Wird das BHKW nicht mit fossilen Brennstoffen betrieben, sondern mit Erneuerbaren Energien (zum Beispiel Pflanzenöl oder Pellets) erhalten die Betreiber eine Einspeisevergütung, die sich nach dem Erneuerbare-Energien-Gesetz richtet. Nach Ansicht des BHKW-Forum e. V. rechtfertigt der Mehraufwand, der durch die Abrechnung nach EEG und den Betrieb speziell mit Pflanzenöl entsteht, aber den Mehrertrag nicht. Weitere Informationen finden Sie hier.


Das BHKW von Dritten finanziert und/oder betrieben

Das BHKW von Dritten finanziert und/oder betrieben

Wer die Investition für ein BHKW scheut, kann auch einen Dritten hinzuziehen und mit ihm einen so genannten Contracting-Vertrag schließen. Der Contracting-Nehmer finanziert und baut das BHKW im Auftrag der Eigenstrom-GbR und betreut es über die nächsten 10 bis 20 Jahre. Er refinanziert sich zum Beispiel durch die Vermietung des BHKW an die Eigenstrom-GbR. Dies reduziert den zeitlichen und finanziellen Aufwand für die Gebäudeeigentümer, nimmt ihnen aber natürlich auch die Möglichkeit, im vollen Umfang finanziell von der Energiewende im eigenen Haus zu profitieren. Eine Contracting-Lösung für Privatkunden im Raum Freiburg bieten derzeit die in Freiburg beheimatete Energiegenossenschaft SolarGeno und das Lörracher Unternehmen Energiedienst an.

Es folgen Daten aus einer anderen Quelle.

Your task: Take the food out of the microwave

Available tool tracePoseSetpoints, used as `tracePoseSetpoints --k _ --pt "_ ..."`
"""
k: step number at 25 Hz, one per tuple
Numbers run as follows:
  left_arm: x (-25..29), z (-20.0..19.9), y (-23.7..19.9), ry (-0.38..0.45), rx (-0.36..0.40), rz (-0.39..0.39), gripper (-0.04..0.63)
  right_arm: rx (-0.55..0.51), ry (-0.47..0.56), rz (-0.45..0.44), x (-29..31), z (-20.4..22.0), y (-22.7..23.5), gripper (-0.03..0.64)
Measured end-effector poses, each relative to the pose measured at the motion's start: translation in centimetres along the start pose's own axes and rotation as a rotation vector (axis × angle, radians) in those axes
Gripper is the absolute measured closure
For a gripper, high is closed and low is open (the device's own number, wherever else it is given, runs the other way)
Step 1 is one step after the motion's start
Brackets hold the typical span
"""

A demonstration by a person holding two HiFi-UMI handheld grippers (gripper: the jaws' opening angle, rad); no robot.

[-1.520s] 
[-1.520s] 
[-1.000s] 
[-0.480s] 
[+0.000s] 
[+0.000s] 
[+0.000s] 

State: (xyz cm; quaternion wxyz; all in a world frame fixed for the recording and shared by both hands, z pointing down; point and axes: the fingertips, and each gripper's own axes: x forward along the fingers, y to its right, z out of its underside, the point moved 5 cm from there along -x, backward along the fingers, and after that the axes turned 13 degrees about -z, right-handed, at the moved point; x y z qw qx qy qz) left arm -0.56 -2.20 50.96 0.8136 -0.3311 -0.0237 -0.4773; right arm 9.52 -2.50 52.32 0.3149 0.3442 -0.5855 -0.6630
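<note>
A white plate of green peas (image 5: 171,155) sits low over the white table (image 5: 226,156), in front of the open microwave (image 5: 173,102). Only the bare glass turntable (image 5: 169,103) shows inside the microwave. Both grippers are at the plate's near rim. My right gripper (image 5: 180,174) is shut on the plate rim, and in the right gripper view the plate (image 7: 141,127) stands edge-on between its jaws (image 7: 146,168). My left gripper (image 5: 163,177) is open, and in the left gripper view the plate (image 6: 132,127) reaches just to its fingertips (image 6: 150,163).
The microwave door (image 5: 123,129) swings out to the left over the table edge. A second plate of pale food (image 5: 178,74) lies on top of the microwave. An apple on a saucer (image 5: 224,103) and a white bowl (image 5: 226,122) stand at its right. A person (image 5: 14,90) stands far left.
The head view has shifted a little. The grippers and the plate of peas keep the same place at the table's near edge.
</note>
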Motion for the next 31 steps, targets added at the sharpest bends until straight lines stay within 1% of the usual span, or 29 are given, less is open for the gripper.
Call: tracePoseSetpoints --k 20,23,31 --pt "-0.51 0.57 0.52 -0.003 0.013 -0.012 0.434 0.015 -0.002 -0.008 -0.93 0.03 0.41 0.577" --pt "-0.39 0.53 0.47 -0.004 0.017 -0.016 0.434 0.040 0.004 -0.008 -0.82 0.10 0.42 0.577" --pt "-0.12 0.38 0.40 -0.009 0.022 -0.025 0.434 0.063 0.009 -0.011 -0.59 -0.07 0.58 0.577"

Energiedienst bietet alternativ an, ein von der WEG selbst finanziertes BHKW zu pachten und für die WEG zu betreiben. Auch mit diesem Modell entledigt sich die WEG des technischen und kaufmännischen Risikos eines Betriebs, kann aber gegenüber der Contracting-Variante gegebenfalls von niedrigeren Kapitalkosten profitieren.

Der Energieversorger Badenova fungiert in Südbaden ebenfalls als Contracting-Nehmer. Das Unternehmen finanziert, baut und betreibt BHKW bisher allerdings nur in größeren Wohn- und Gewerbeeinheiten, die BHKW mit einer elektrischen Leistung von 100 Kilowatt und mehr benötigen. Außerdem hat Badenova ein spezielles Beratungsangebot für BHKW-Interessierte mit Bedarfsanalyse, Wirtschaftlichkeitsbetrachtung etc. Informationen hierzu finden Sie hier.